There were so many affecting parts of his speech. Here’s a gem: “What we can’t do is use this tragedy as one more occasion to turn on each other. That we cannot do. That we cannot do,” he said passionately.
“Let’s use this occasion to expand our moral imagination…sharpen our instincts for empathy, remind us of all the ways our hopes and dreams are bound together.”
One of the most poignant moments in Obama’s talk came when he empathized with the parents of Christina-Taylor Green, saying that in her, “we see all our children.”
“I want to live up to her expectations,” said the president. “I want America to be as good as she imagined.”

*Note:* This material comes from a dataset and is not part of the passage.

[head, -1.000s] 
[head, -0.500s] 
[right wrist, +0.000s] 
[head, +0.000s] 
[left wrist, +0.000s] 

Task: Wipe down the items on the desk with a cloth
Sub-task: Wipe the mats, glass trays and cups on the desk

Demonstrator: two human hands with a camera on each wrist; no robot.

It felt good to even contemplate a glimmer of that America again. And of this I’m certain: Last night I fell in love with Barack Obama again.
Such heart in your words, Sheila. And I second that emotion!
Yes, his speech represents the beginning of the work we need to do to establish a culture of peace in this country…and the world. I loved your reflection!
Thank you Kasia. Thank you Phyl, one of the foremost peace educators in the country (understatement)!
Your phrase “Obama cares” has a nice ring to it, offering a new interpretation for the well-worn term “Obamacare.”
I was there too and I have watched the entire tribute twice on television, sadly recognizing that only those privileged to be in McKale will understand fully why the crowd was so energized, interrupting with applause not only President Obama but also Governor Brewer and everyone in the political spectrum in between. We Tucsonans sorely needed a cathartic moment, a time to begin to put away the anger and the despair to come together in an inspirational wave of healing of the spirit. You captured the mood well, but most fully for those of us who were there with you that singular day.
Thanks for sharing this Sheila. I’m glad you fell in love again with Obama. For me, I have never stopped, call me foolish or naive!